No tenía Carmelo grandes conocimientos de informática y criptografía -aún no se había llegado a impartir esas enseñanzas, que correspondían al segundo semestre-, por lo que resultó detectado, con nombres y apellido, a la primera de cambio.
Le hicieron un consejo de guerra, pero el tribunal militar, que le estaba juzgando por revelación de secretos, encontró que, en realidad, no había habido ninguna, y encontró a Carmelo únicamente débil mental, expulsándolo de la milicia.
Carmelo Rospiciano no se rindió. Convencido de su inquebrantable vocación, ahogado en bélico pero sano espíritu, y, sobre todo, deseoso de hacer carrera como fuera, se declaró en guerra contra el mundo.
Quería, a base de ganar batallas, ir ascendiendo, paso a paso, a cabo primero, a subteniente, a capitán general. Si no lo querían en otro, lo sería de su propio Ejército.
¿Cuáles serían esas batallas? Tras somero análisis, encontró que no le faltarían jamás.
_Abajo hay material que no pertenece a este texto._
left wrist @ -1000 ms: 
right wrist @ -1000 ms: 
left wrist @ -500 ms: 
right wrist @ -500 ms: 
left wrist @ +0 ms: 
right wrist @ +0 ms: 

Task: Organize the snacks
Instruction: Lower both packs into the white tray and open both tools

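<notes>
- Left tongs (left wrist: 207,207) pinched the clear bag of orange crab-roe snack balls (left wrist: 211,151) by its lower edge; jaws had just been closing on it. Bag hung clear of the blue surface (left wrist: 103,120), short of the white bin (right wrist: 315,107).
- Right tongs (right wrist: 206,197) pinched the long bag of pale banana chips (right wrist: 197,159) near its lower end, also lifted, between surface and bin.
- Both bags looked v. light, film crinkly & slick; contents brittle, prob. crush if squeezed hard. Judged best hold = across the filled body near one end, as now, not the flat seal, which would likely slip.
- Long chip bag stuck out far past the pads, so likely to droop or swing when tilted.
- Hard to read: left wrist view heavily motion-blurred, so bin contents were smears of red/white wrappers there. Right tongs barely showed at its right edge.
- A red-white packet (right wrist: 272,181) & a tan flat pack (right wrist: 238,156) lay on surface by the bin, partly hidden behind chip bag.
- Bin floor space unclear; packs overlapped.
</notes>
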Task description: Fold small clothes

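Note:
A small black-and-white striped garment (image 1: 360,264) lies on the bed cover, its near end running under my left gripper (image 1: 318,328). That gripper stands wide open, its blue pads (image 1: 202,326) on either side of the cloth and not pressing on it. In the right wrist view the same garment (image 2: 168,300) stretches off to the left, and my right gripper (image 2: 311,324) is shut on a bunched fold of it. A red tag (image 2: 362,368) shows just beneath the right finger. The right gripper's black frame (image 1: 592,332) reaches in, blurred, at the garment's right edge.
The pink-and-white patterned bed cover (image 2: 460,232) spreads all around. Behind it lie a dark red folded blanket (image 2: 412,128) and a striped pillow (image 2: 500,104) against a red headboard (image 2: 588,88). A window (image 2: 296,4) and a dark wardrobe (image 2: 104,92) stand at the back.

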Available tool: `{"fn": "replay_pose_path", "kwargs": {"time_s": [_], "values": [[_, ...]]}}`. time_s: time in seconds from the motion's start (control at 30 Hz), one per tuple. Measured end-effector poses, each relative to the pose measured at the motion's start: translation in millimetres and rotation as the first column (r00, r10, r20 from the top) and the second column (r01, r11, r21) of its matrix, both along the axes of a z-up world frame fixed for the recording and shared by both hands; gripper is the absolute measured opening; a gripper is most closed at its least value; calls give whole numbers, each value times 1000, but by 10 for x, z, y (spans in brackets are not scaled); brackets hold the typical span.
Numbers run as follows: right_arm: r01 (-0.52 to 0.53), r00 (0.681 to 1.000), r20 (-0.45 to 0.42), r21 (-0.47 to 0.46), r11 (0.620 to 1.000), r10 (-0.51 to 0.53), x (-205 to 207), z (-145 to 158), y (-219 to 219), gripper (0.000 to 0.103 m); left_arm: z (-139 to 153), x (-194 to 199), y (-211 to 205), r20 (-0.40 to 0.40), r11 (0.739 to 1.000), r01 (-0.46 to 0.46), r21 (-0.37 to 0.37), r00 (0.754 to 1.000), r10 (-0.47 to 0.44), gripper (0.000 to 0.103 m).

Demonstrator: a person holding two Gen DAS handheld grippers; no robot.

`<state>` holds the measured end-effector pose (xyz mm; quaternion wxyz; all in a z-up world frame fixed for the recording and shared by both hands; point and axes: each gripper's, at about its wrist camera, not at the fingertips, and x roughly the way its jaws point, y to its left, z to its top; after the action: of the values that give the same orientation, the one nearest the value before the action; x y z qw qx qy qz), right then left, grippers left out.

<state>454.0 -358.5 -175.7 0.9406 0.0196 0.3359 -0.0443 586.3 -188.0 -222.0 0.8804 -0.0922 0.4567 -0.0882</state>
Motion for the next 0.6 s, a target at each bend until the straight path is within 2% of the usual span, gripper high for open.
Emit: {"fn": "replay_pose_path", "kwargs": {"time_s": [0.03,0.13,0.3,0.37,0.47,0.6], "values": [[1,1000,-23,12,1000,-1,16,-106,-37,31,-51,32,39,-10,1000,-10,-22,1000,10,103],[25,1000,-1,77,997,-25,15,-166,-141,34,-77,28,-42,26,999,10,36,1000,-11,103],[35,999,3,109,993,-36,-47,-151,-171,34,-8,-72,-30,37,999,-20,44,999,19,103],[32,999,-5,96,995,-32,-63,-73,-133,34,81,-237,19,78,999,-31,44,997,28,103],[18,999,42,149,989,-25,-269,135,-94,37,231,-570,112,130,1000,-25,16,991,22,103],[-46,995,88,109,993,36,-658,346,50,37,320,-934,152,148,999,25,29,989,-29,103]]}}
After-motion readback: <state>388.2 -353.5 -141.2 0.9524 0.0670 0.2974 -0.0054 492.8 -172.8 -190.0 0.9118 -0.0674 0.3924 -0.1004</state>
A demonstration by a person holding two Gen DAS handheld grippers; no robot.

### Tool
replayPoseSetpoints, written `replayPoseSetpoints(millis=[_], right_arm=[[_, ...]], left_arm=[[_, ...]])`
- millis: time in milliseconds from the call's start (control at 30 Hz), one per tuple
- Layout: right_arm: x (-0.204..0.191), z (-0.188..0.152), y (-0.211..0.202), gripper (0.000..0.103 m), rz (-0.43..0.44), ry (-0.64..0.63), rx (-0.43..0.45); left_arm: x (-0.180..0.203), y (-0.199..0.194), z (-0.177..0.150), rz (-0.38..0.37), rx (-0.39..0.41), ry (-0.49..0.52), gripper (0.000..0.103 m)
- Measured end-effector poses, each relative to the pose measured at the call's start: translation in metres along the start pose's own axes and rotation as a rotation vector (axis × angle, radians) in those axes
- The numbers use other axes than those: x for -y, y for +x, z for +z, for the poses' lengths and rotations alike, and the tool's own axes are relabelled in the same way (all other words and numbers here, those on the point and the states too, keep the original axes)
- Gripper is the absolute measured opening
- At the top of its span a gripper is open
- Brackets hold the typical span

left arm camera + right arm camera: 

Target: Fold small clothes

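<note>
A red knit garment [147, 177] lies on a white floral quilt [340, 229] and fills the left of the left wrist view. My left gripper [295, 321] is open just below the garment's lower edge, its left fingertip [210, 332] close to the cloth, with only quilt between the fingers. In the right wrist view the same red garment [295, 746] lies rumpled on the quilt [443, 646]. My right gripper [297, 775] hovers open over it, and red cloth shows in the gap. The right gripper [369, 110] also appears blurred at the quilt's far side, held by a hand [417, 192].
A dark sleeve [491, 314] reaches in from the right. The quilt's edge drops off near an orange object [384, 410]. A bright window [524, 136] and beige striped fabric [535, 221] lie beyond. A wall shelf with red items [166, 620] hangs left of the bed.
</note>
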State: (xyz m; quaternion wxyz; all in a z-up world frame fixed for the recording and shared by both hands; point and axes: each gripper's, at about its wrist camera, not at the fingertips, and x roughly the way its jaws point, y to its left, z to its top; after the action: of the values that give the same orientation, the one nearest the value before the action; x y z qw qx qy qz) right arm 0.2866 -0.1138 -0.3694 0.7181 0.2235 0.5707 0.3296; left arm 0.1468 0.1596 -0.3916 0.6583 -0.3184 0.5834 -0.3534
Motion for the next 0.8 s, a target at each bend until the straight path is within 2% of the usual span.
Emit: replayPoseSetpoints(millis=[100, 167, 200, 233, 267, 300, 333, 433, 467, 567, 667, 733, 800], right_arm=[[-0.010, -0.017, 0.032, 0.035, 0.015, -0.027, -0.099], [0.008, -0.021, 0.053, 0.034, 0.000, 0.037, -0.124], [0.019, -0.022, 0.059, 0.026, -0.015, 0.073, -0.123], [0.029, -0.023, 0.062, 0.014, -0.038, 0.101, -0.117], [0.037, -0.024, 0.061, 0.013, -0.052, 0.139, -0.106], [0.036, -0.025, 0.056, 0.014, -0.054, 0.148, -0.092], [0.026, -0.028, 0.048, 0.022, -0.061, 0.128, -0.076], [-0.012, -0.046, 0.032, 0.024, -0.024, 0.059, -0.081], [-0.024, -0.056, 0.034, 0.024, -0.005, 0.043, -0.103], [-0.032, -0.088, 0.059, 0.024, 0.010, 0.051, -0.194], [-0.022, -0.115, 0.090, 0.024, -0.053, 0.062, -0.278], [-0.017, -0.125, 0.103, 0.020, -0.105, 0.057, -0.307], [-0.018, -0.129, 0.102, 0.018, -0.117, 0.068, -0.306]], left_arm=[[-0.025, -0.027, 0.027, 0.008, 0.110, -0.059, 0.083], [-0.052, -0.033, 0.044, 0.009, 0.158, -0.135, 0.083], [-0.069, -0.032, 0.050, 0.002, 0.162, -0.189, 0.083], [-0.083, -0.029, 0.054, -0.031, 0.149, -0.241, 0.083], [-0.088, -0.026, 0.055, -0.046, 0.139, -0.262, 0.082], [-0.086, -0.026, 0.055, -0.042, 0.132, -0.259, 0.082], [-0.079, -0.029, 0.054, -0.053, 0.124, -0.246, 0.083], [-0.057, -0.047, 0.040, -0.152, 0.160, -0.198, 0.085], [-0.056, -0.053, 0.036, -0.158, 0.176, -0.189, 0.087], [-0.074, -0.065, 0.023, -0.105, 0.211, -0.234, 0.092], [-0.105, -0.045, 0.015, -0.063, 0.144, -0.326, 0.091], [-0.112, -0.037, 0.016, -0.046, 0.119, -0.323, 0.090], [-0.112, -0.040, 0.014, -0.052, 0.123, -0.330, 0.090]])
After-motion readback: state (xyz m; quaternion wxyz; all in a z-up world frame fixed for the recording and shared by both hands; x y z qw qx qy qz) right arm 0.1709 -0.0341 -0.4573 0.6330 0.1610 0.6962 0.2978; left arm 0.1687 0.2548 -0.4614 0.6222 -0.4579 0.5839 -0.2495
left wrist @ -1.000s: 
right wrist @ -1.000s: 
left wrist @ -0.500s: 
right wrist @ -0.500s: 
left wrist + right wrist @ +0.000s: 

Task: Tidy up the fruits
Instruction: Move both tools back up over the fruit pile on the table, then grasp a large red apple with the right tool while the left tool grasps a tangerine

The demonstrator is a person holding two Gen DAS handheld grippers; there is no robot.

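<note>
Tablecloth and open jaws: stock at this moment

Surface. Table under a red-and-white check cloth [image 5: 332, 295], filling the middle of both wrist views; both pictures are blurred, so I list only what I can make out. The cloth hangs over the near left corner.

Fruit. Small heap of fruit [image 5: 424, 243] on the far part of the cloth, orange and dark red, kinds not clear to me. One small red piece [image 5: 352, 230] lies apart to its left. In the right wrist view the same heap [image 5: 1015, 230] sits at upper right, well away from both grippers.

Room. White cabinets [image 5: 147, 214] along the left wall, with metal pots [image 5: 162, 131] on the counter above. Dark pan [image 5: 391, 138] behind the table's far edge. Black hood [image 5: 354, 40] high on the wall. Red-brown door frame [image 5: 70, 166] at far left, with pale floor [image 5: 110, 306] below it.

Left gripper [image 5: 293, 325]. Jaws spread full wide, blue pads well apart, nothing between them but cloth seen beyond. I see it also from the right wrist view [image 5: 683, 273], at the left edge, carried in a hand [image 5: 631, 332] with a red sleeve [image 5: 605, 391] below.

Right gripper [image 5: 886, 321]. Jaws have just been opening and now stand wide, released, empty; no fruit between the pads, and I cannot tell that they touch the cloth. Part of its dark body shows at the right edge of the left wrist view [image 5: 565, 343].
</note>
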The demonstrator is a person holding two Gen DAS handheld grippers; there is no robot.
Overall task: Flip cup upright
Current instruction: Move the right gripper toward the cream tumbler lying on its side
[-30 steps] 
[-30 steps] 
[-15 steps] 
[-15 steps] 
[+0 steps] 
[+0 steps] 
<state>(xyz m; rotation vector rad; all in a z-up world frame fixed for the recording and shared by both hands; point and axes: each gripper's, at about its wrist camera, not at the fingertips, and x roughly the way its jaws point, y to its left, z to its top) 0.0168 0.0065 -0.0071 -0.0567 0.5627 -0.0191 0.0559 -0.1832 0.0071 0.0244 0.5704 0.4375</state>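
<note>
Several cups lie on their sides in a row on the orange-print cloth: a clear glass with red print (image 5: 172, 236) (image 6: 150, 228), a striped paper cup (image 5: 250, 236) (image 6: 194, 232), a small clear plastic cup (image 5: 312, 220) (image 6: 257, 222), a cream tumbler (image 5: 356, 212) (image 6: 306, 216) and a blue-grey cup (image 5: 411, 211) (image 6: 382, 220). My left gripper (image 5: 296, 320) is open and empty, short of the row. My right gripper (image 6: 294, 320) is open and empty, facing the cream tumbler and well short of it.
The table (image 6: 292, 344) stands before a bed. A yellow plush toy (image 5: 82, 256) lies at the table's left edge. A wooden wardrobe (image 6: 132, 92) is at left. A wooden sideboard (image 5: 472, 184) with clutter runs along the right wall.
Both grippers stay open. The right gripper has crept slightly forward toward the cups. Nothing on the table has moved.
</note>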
Carmelo, tan convencido poeta como militar, se concentró en objetivos que estuvieran al alcance de su reducido ejército, ya que era muy consciente de que solo contaba con un elemento y que su capacidad armamentística era harto limitada.
Se dedicó, por ello, con esforzado empeño y persistente ánimo, a detectar cuantas infracciones que veía en su ciudad, y, si viajaba, en cualquiera de sus desplazamientos. Ejemplos: Automóviles conducidos por egoístas que no respetaban las señales de tráfico ni los pasos de peatones y bicicletas, comunidades de vecinos y particulares abyectos que no hacían correctamente la recogida separativa, tipos ayunos de dotes artísticas que ensuciaban con sus estúpidos grafiti las paredes de edificios y hasta monumentos, construcciones irregulares de cerramientos, terrazas, vallados, casetones…
Había millares de casos, por lo que en poco tiempo confeccionó un dossier de acciones bélicas que, por su extensión, podría estimarse, a su escala, prácticamente inconmensurable.
Preparaba Carmelo sus actuaciones concienzudamente y, luego, amparándose en su astucia y en sus conocimientos de ocultación, felizmente aprendidos en el primer semestre en el que había pertenecido al Ejército del país, pinchaba las ruedas -tres o cuatro, según la magnitud que apreciaba en el daño o la culpa- de los automóviles de los infractores, esparcía más o menos porquería en los portales y descansillos de las comunidades incumplidoras, adornaba con pintura indeleble las propiedades de los grafiteros pillados in fragante y, si no las tenían, los ponía perdidos de amarillo con la brocha.
No se quedó ahí. A medida que se ascendía, encontraba más y más motivos para guerrear, ampliaba su campo de batalla, con más enemigos -del orden, de la ética, de la cultura, del respeto, de la naturaleza, del aire, de los animales, de…-y se encumbraba, vencedor, más y más en la escala de gradación.
Llegó a capitán general, vaya si llegó. Con una estupenda hoja de servicios.
Poco más se sabe de él, salvo que anda por ahí, siempre dispuesto a declarar la guerra, aunque ya no pueda ascender más, pero sí otorgarse medallas, bandas de méritos, laureadas y poemas épicos que se auto-dedica, hasta que decida retirarse.